**Task to complete:** When you copy the material below, keep every line exact and drop the pictures.

**Source data:**
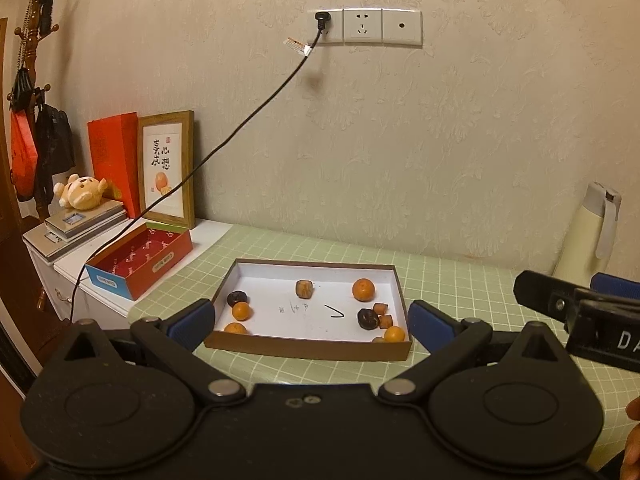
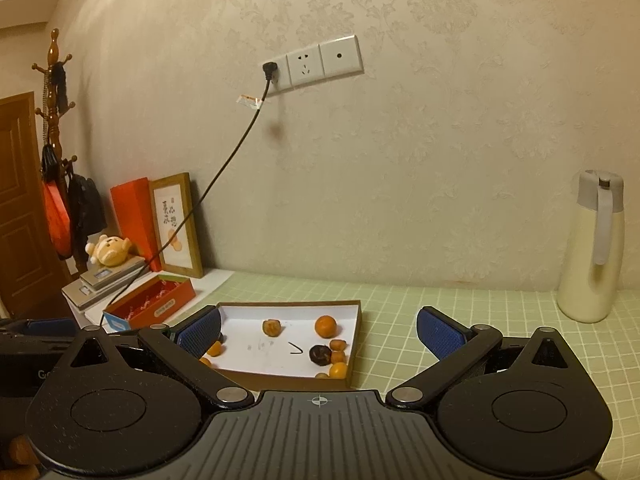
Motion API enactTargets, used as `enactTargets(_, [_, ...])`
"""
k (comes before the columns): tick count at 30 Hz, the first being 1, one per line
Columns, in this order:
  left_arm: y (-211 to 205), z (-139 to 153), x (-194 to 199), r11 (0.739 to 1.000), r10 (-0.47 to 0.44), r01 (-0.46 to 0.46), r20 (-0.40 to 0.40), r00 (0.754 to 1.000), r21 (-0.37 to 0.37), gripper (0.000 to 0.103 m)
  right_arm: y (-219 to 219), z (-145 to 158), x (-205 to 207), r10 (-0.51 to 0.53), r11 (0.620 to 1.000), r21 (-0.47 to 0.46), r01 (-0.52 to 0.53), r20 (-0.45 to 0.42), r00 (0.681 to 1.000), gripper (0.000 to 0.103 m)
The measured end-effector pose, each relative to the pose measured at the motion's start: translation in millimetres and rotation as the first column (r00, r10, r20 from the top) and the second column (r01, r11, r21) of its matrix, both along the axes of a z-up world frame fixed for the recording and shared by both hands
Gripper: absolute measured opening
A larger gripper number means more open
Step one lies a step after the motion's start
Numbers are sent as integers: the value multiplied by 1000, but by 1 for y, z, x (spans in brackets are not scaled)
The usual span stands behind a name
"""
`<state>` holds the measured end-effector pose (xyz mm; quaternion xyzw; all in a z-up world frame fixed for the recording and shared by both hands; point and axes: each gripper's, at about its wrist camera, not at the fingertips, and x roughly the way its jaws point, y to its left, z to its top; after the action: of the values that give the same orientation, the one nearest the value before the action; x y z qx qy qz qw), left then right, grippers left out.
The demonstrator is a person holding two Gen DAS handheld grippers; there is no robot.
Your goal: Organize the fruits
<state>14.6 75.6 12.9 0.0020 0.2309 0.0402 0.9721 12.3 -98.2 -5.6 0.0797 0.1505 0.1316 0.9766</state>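
Both tools are held level, side by side, pointing toward twelve o'clock. The left tool [image 1: 312, 322] has its blue-padded fingers [image 1: 192, 322] spread wide with nothing between them. The right tool [image 2: 320, 330] is likewise spread wide and empty, its fingers [image 2: 438, 334] apart.

L gripper [image 1: 312, 322] fingers spread wide, nothing btwn them, held above desk [image 1: 460, 280] w/ green grid mat. Brown tray [image 1: 308, 346] dead ahead at 12: big orange [image 1: 363, 290] at 1, dark fruit [image 1: 368, 319] just below it, two small oranges [image 1: 241, 311] at 11. R gripper [image 1: 576, 312] at 3.
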Motion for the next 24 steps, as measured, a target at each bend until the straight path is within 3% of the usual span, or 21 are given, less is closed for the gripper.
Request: enactTargets(24, [0, -5, 3, 1000, 0, 0, -6, 1000, -6, 97, 5, -3, 7, 7, 1000, 1, -7, -6, 1000, 103])
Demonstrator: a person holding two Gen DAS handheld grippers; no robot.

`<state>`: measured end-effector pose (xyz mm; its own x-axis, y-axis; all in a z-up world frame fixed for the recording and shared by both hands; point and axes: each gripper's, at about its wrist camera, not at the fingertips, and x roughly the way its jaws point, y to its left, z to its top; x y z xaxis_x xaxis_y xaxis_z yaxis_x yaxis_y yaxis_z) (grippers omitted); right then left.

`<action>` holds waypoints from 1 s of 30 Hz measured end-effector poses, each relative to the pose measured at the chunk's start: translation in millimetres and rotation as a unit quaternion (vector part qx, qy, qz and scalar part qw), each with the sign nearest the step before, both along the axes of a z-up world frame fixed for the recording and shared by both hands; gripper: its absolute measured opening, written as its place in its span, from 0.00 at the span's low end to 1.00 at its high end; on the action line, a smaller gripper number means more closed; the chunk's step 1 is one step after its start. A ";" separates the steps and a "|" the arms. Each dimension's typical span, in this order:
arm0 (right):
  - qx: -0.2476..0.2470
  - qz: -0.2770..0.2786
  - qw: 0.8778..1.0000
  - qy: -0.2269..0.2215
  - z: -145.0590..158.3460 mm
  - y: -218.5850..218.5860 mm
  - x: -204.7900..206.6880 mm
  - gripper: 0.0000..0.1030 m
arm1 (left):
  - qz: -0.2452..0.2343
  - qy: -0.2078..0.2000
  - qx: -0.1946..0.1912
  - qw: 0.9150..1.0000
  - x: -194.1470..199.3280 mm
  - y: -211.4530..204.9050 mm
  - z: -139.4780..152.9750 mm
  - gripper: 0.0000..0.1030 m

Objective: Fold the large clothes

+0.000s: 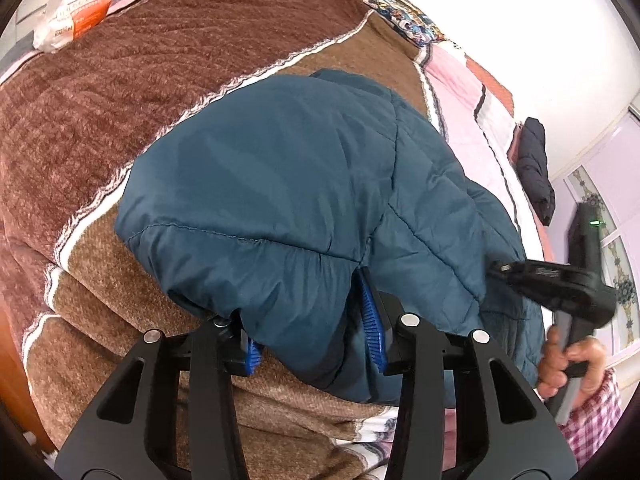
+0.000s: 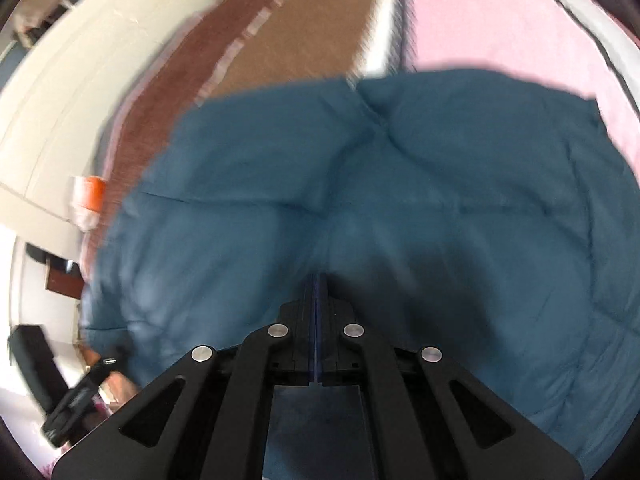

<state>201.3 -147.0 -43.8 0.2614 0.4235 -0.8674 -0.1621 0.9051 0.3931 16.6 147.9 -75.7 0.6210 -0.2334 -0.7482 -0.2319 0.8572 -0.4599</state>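
Where jacket [image 1: 280,184] lies, blanket [image 1: 100,112], tissues [image 1: 76,12].

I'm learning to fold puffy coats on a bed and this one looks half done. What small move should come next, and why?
Probably shut the left gripper on the jacket fold between its open fingers, then carry that edge across. The jacket lies bunched on the brown blanket, and the right gripper looks shut over the cloth, though that view is blurred.

Bright daylight; right wrist view motion-blurred, edges warped.
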 end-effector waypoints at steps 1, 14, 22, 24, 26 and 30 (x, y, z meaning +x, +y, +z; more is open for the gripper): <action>0.001 -0.001 1.000 0.012 -8.6 -0.5 3.1 0.00 | -0.001 -0.002 0.000 1.000 -0.6 -0.3 0.7 0.39; -0.023 -0.006 0.999 0.022 -21.0 4.4 7.9 0.00 | 0.004 0.008 -0.011 1.000 3.2 0.4 -0.9 0.45; 0.032 0.030 0.999 -0.018 31.1 -6.2 -69.5 0.00 | 0.012 0.007 -0.029 0.999 2.7 3.0 -1.4 0.45; 0.045 0.039 0.998 -0.006 28.8 -7.1 -91.2 0.00 | 0.015 0.010 -0.027 0.999 3.2 2.5 -1.4 0.45; 0.046 0.052 0.997 0.014 18.0 -5.5 -105.9 0.00 | 0.018 0.011 -0.024 0.999 3.7 1.6 -1.1 0.45; 0.031 0.055 0.997 0.044 -10.9 -0.7 -112.6 0.00 | 0.019 0.003 -0.012 1.000 2.7 -2.4 3.0 0.42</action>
<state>88.7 -147.7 -54.6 0.1354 0.4983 -0.8563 -0.2216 0.8576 0.4641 19.3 145.5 -72.8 0.6251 -0.2276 -0.7466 -0.2667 0.8367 -0.4784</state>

**Finished task:**
Motion API enactTargets, used as `enactTargets(_, [_, ...])`
"""
k (comes before the columns): tick count at 30 Hz, the first being 1, one per line
Columns, in this order:
  left_arm: y (-211 to 205), z (-139 to 153), x (-194 to 199), r11 (0.739 to 1.000), r10 (-0.47 to 0.44), r01 (-0.46 to 0.46), r20 (-0.40 to 0.40), r00 (0.754 to 1.000), r21 (-0.37 to 0.37), gripper (0.000 to 0.103 m)
  right_arm: y (-219 to 219), z (-145 to 158), x (-205 to 207), r10 (-0.51 to 0.53), r11 (0.620 to 1.000), r21 (-0.47 to 0.46), r01 (-0.52 to 0.53), r20 (-0.45 to 0.42), r00 (0.681 to 1.000), gripper (0.000 to 0.103 m)
The measured end-effector pose, each relative to the pose measured at the motion's start: translation in millimetres and rotation as the first column (r00, r10, r20 from the top) and the second column (r01, r11, r21) of its matrix, both along the axes of a z-up world frame fixed for the recording and shared by both hands
Gripper: absolute measured opening
A larger gripper number means more open
Step one lies a step after the motion's start
Numbers are sent as integers: the value multiplied by 1000, but by 1 for y, z, x (spans in brackets are not scaled)
The usual span stands behind a name
"""
`<state>` holds the measured end-effector pose (xyz mm; quaternion xyzw; all in a z-up world frame fixed for the recording and shared by both hands; point and axes: each gripper's, at about its wrist camera, not at the fingertips, and x roughly the way its jaws point, y to its left, z to its top; after the action: of the values that give the same orientation, the one nearest the value before the action; x y z qx qy qz qw), left then right, grippers left out.
The demonstrator is a person holding two Gen DAS handheld grippers; there is no robot.
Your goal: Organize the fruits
<state>14.6 75.6 12.9 0.0020 0.2309 0.0402 0.9721 12.3 -98.2 -5.6 0.0797 0.1505 0.1316 0.9766</state>
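Both tools are held level, side by side, pointing toward twelve o'clock. The left tool [image 1: 312, 322] has its blue-padded fingers [image 1: 192, 322] spread wide with nothing between them. The right tool [image 2: 320, 330] is likewise spread wide and empty, its fingers [image 2: 438, 334] apart.

L gripper [image 1: 312, 322] fingers spread wide, nothing btwn them, held above desk [image 1: 460, 280] w/ green grid mat. Brown tray [image 1: 308, 346] dead ahead at 12: big orange [image 1: 363, 290] at 1, dark fruit [image 1: 368, 319] just below it, two small oranges [image 1: 241, 311] at 11. R gripper [image 1: 576, 312] at 3.
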Motion for the next 24 steps, as measured, a target at each bend until the straight path is within 3% of the usual span, or 21 are given, less is closed for the gripper.
Request: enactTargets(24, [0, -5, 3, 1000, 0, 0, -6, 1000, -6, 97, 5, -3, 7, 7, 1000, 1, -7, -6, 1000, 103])
Demonstrator: a person holding two Gen DAS handheld grippers; no robot.

`<state>`: measured end-effector pose (xyz mm; its own x-axis, y-axis; all in a z-up world frame fixed for the recording and shared by both hands; point and axes: each gripper's, at about its wrist camera, not at the fingertips, and x roughly the way its jaws point, y to its left, z to its top; x y z xaxis_x xaxis_y xaxis_z yaxis_x yaxis_y yaxis_z) (grippers omitted); right then left.

`<action>` holds waypoints from 1 s of 30 Hz measured end-effector poses, each relative to the pose measured at the chunk's start: translation in millimetres and rotation as a unit quaternion (vector part qx, qy, qz and scalar part qw), each with the sign nearest the step before, both along the axes of a z-up world frame fixed for the recording and shared by both hands; gripper: its absolute measured opening, written as its place in its span, from 0.00 at the span's low end to 1.00 at its high end; on the action line, a smaller gripper number means more closed; the chunk's step 1 is one step after its start. A ";" separates the steps and a "|" the arms. Each dimension's typical span, in this order:
arm0 (right):
  - qx: -0.2476..0.2470
  - qz: -0.2770..0.2786
  - qw: 0.8778..1.0000
  - qy: -0.2269..0.2215
  - z: -145.0590..158.3460 mm
  - y: -218.5850..218.5860 mm
  - x: -204.7900..206.6880 mm
  - gripper: 0.0000..0.1030 m
arm1 (left):
  - qz: -0.2452..0.2343
  - qy: -0.2078..0.2000
  - qx: -0.1946..0.1912
  - qw: 0.9150..1.0000
  - x: -194.1470..199.3280 mm
  - y: -211.4530..204.9050 mm
  - z: -139.4780..152.9750 mm
  - gripper: 0.0000..0.1030 m

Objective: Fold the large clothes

+0.000s: 
+0.000s: 

<state>201.3 -147.0 -43.8 0.2614 0.4235 -0.8674 -0.1621 0.9051 0.3931 16.6 147.9 -75.7 0.6210 -0.2334 -0.7482 -0.2319 0.8572 -0.4599</state>
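Where jacket [image 1: 280,184] lies, blanket [image 1: 100,112], tissues [image 1: 76,12].

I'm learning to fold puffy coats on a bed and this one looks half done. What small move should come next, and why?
Probably shut the left gripper on the jacket fold between its open fingers, then carry that edge across. The jacket lies bunched on the brown blanket, and the right gripper looks shut over the cloth, though that view is blurred.

Bright daylight; right wrist view motion-blurred, edges warped.
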 end-effector waypoints at steps 1, 14, 22, 24, 26 and 30 (x, y, z meaning +x, +y, +z; more is open for the gripper): <action>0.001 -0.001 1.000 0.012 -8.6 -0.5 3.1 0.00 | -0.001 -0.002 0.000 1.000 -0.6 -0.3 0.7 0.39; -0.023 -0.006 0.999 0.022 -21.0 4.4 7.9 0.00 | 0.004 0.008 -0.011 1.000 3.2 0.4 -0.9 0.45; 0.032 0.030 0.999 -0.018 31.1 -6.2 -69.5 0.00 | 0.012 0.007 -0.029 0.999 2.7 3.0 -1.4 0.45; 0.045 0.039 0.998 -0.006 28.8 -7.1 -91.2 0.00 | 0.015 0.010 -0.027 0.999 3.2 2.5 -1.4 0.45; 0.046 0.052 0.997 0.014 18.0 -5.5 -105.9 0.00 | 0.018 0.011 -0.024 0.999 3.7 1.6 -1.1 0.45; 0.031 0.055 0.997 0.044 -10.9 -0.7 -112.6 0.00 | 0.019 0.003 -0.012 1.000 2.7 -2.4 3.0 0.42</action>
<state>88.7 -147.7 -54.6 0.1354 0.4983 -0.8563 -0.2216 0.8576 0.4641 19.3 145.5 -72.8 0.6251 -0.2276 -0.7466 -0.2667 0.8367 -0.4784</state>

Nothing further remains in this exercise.